Contemplo en esta tarde gris, como el ocaso de mi vida, el viejo reloj que acompañó tantas horas felices vividas a través de mi larga existencia, que ya va declinando como la tarde envuelta en sombras. Hoy el viejo reloj está callado, silencioso, mudo, en el rincón más oscuro de la sala. ¡Qué tristeza siento al verlo! Qué nostalgias acuden a mi mente al recordar que en épocas pretéritas él fue la alegría y el alma de mi casa. El corazón que latía, segundo a segundo, con ritmo acompasado, dándonos las horas, generoso, con aquel sonido firme y rotundo que parecía decir: “Estad tranquilos; yo velo por vosotros, yo cuido vuestro tiempo”. Era como el tótem de la casa, semejante a un gigante protector de todo cuanto habitaba bajo su techo.

¡Cómo sonaban sus fuertes campanadas el día que yo nací! Con su repique parecía anunciar que bajo su larga sombra paternal había venido al mundo un nuevo ser a quien, cual estático ángel de la guarda, se encargaría de cuidar y proteger para siempre.
Y desde aquel instante, su péndulo, sincronizado al rimo de mi vida, marcó al ritmo de mis pasos su vaivén. Mis pasos, su tic-tac, caminaban al unísono por el largo sendero que el destino, envuelto en velos y siempre veleidoso, tenía trazado para mí.
Las alegres Navidades que vivimos, siempre en su compañía, eran más entrañables y felices cuando, reunidos todos en torno al belén, escuchábamos expectantes dar sus doce campanadas, que en la noche bendita se oían más sonoras, anunciando emocionado un año más que todo un Dios había nacido de María. Era su manera jubilosa de unirse a nosotros para celebrar, como uno más de la familia, aquellas felices Navidades del pasado.
¡Qué alegre también era su voz el día que celebrábamos mi cumpleaños!
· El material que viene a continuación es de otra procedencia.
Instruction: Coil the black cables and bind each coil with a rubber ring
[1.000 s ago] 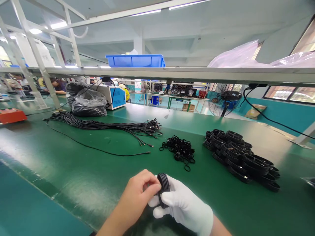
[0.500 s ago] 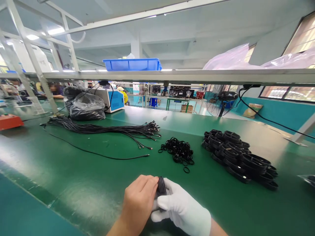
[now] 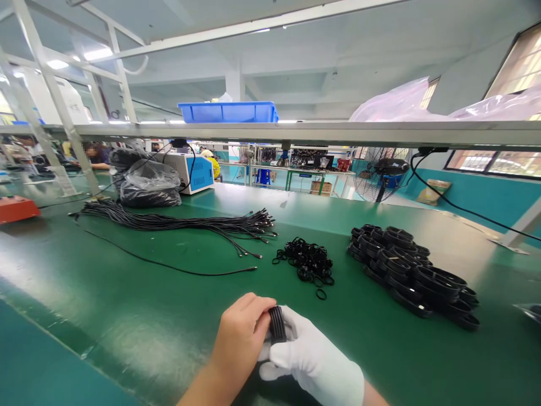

Cuando puntual daba la hora exacta en que vine al mundo, su péndulo parecía bailar al ritmo de sus propias campanadas, que atiplaba cariñoso para desearme felicidad desde el fondo de su mecánica pero sensible alma de metal, orgulloso de compartir conmigo una fecha tan especial para mí como era el haber cumplido un año más.
Y así, pasando el tiempo para los dos, año tras año, él, siempre unido a mí, también marcó mi despertar a unas nuevas sensaciones jamás sentidas, precursoras de un primer amor.
Y ese primer amor, flor que nunca pierde su aroma, llegó una radiante mañana cuando, de improviso, apareciste en mi jardín. Tu mirada se cruzó con la mía y sin palabras, nuestras almas se hablaron con ese lenguaje silencioso y cómplice que sólo entienden los enamorados cuando, sin que ellos aún lo adviertan, poseen el tesoro más envidiable del mundo: la juventud y la ilusión.
Nos miramos largamente y luego, al acercarte a mí y tomar mis manos entre las tuyas, no supe qué corazón latía más fuerte. ¿Era el mío? ¿O era el de mi buen reloj que, por milagro de nuestro amor, su vieja máquina se había convertido de pronto en otro corazón?
Aquellos fueron tiempos muy felices vividos por los tres. Nosotros, envueltos en nuestro idilio, hilvanando sueños plenos de fantasías que en la ingenuidad de aquellos años pretendíamos convertir en realidades. Un mundo de esperanza se abría ante los dos paseando enlazados por el jardín cuajado de flores en aquella hermosa primavera.
Y mientras, el reloj, dichoso al contemplarnos, contaba la mágicas horas vividas en nuestro edén de rosas que traviesas, al vernos tan felices, abrían y cerraban sus corolas al compás del tic-tac de aquel reloj.

Mas, la felicidad es tan efímera como la flor de un día y todo aquello ya pasó. Se alejó el tiempo feliz que antaño disfrutamos. Poco a poco todos, uno a uno, se fueron de mi vida. Seres queridos, ilusiones poesías… En mi jardín, hoy yermo, las rosas se secaron… Y el día triste en que partiste tú, a mi viejo reloj, compañero fiel, de tanta pena… también se le partió su corazón.